Linear expression in Python MIP

[P]

Hello, I have just come across this package and it looks amazing. I am trying to implement a constraint, but I couldn't find much documentation on use of linear expression and add to expression. If I understand correctly, this packages does not support numpy arrays, so I will just specify pseudocode of the part I find difficult to code in Python MIP. 

Pseudocode for the constraint

Expr = L – c’ *x  # define a expression

Con[0] = Expr[0] / d[0] * d[0]

Con[k] = (Expr[k] *d[k] + Expr[k-1]) / d[k]  for k in 1 to 7 (use a loop to extend that expression)

Constraint => y >= Con[k] for k in 0 to 7

where L, c, d are data , and x and y are optimization variables defined in this package as shown in Python code below.

Can anyone please help me to code this constraint?

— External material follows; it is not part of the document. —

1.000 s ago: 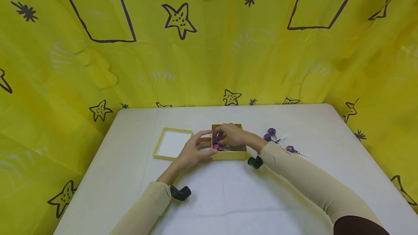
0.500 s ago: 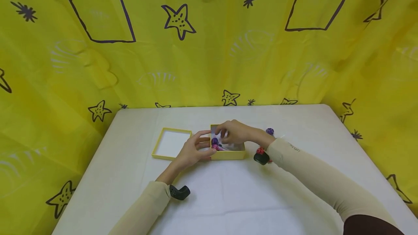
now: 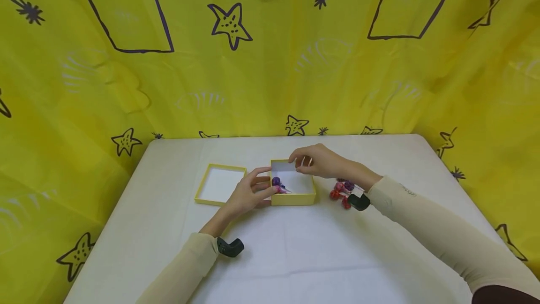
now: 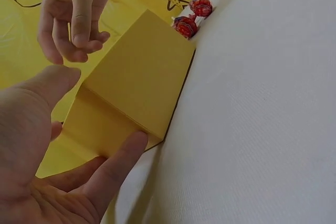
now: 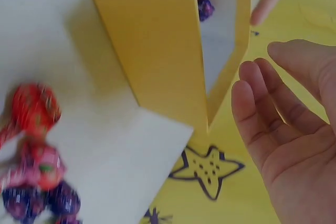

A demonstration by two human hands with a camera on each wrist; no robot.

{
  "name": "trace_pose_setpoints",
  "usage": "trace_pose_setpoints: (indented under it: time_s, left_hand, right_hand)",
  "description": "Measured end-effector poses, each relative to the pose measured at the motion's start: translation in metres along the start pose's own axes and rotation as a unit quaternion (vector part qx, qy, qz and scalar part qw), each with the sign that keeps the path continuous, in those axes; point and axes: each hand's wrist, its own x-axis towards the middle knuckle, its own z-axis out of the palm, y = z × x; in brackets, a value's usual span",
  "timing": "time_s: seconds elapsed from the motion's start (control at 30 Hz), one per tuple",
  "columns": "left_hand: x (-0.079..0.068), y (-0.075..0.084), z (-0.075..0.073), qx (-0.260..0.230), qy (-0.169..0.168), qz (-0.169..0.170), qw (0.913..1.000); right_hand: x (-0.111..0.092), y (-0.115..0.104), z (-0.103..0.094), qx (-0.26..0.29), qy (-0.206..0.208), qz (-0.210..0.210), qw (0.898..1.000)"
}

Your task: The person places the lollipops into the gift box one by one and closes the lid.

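Note:
A yellow open-topped box (image 3: 293, 199) with a white inside stands on the table. In its left part lie lollipops, one with a purple wrapper (image 3: 276, 181) and a pink one beside it. My left hand (image 3: 249, 190) rests against the box's left wall, fingers spread and fairly straight; in the left wrist view its thumb is by the rim and a fingertip touches the wall lower down. My right hand (image 3: 321, 161) hovers over the box's back right corner, fingers loosely bent and thumb apart, with nothing between them, as the right wrist view shows (image 5: 299, 124).
The box's lid (image 3: 220, 185), white inside with a yellow rim, lies left of the box. Right of the box is a group of lollipops in red (image 3: 334, 194) and purple wrappers, partly behind the right wrist's camera. A yellow patterned curtain (image 3: 270, 69) hangs behind the table.
My right hand has lifted out of the box and moved to the right, uncovering its white floor and the lollipops inside. The left hand has stayed at the box's left wall.

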Motion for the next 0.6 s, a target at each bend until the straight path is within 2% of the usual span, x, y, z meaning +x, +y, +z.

My attempts at trying to implement this is shown at the bottom.

from mip import Model, xsum, minimize, CONTINUOUS 

p = [919, 199.2, 198.0, 100, 150]

c = [[40, 50, 21.5, 25, 41], [4, 5, 2.5, 5, 4], [4, 5, 2.5, 5, 4], [4, 5, 2.5, 5, 4], [4, 5, 102.5, 5, 4],[4, 5, 0, 105, 104],[4, 105, 0, 0, 0], [104, 0, 0, 0, 0]]

L = [2000, 550, 200, 600, 7000, 5000, 222, 10]

d= [0.99009901, 0.970661749, 0.950686094, 0.927477246, 0.90573081, 0.862296866, 0.829863942, 0.795567442]

n=5

m = Model() 

x = [ m.add_var(var_type=CONTINUOUS, lb=0, ub=1) for i in range(n) ]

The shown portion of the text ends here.